A decisão é de primeira instância, ou seja, o INSS poderá recorrer. Na sentença, o juiz não determinou que o INSS devolva o que foi cobrado até o momento
O advogado Murilo Aith pontua que “esta decisão é acertada, pois entendo que o aposentado que tenha contribuído após a concessão de sua aposentadoria teria de ter um aproveitamento dessas contribuições para melhorar sua condição de vida. Não é moral exigir que ele seja solidário com o sistema e não lhe dar retorno condizente. Espero que mais decisões como essa se multipliquem por todo o Brasil e que, ao final desta luta, seja reconhecido esse direito. Isso seria reconhecer a dignidade humana reconhecida de quem tanto contribui para o sistema previdenciário”.
Benefícios restritos
O trabalhador aposentado tem acesso restritos aos benefícios do INSS. Segundo o professor da Universidade Federal do Paraná e diretor científico do Instituto Brasileiro de Direito Previdenciário (IBDP), Marco Aurélio Serau Junior, mesmo com a obrigação de ter que contribuir normalmente, este empregado perde o direito à maioria dos benefícios garantidos para os trabalhadores não aposentados.
“O aposentado que continua a trabalhar é obrigado a contribuir normalmente com a Previdência Social. Porém, a lei garante ao aposentado que volta a trabalhar apenas o salário-família e a reabilitação profissional.
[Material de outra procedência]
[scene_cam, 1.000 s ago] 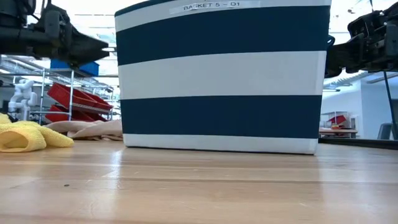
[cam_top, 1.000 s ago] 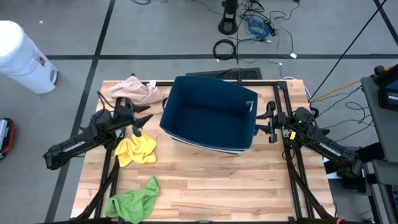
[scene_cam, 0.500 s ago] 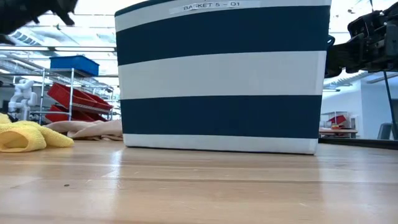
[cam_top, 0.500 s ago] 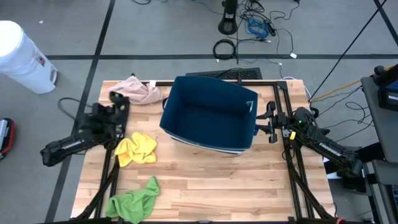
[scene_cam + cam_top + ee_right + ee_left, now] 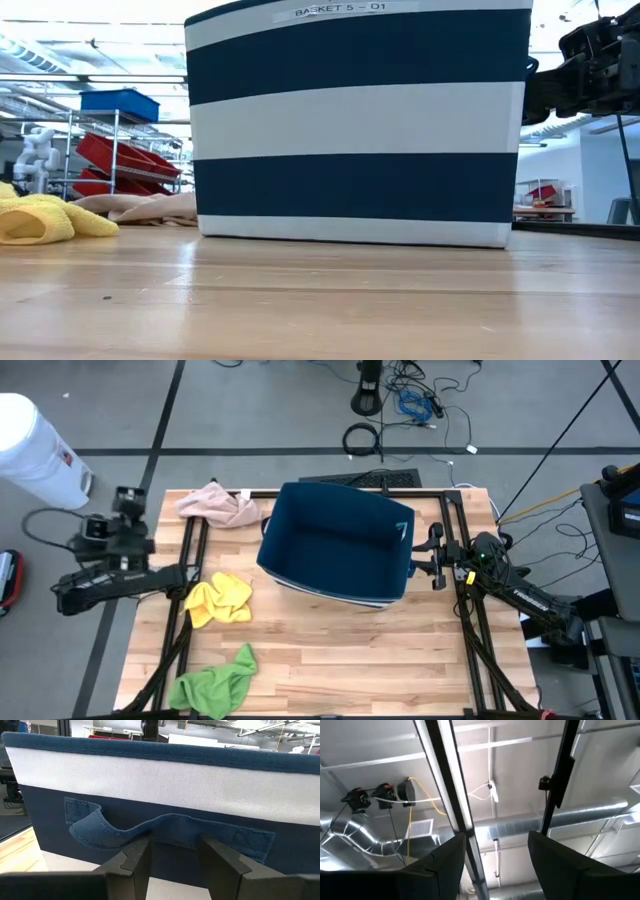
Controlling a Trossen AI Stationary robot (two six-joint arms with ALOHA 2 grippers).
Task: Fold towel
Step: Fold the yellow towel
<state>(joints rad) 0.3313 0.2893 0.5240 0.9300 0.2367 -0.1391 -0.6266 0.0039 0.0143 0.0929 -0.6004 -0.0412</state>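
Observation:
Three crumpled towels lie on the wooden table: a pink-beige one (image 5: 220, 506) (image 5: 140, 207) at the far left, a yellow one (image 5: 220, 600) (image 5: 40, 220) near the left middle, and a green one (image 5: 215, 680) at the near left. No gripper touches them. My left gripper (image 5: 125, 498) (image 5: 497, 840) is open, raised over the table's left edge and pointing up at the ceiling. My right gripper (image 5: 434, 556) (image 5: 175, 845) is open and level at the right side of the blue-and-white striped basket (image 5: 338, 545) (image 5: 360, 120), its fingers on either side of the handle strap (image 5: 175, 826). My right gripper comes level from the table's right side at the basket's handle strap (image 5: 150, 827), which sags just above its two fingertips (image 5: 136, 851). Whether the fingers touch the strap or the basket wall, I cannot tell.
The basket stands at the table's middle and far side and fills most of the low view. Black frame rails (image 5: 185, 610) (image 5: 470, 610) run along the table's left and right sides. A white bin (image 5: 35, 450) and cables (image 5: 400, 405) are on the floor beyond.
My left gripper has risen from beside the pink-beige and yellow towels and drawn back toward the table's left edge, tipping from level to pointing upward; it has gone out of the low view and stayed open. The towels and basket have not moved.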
Ele não terá acesso aos benefícios mais vantajosos e importantes, como auxílio-doença e auxílio-acidente, por exemplo”, afirma o professor.
Ou seja, um empregado que já se aposentou e continua suas atividades não receberá nada além de sua aposentadoria caso sofra um acidente de trabalho. “Se o trabalhador adoecer, também não terá direito ao auxílio-doença. Realmente, restam benefícios que não são muito úteis. O salário-família é só para os trabalhadores de baixa renda e normalmente não se aplica ao idoso. E a reabilitação profissional que é quase inexistente no Brasil para o empregado aposentado”, conclui.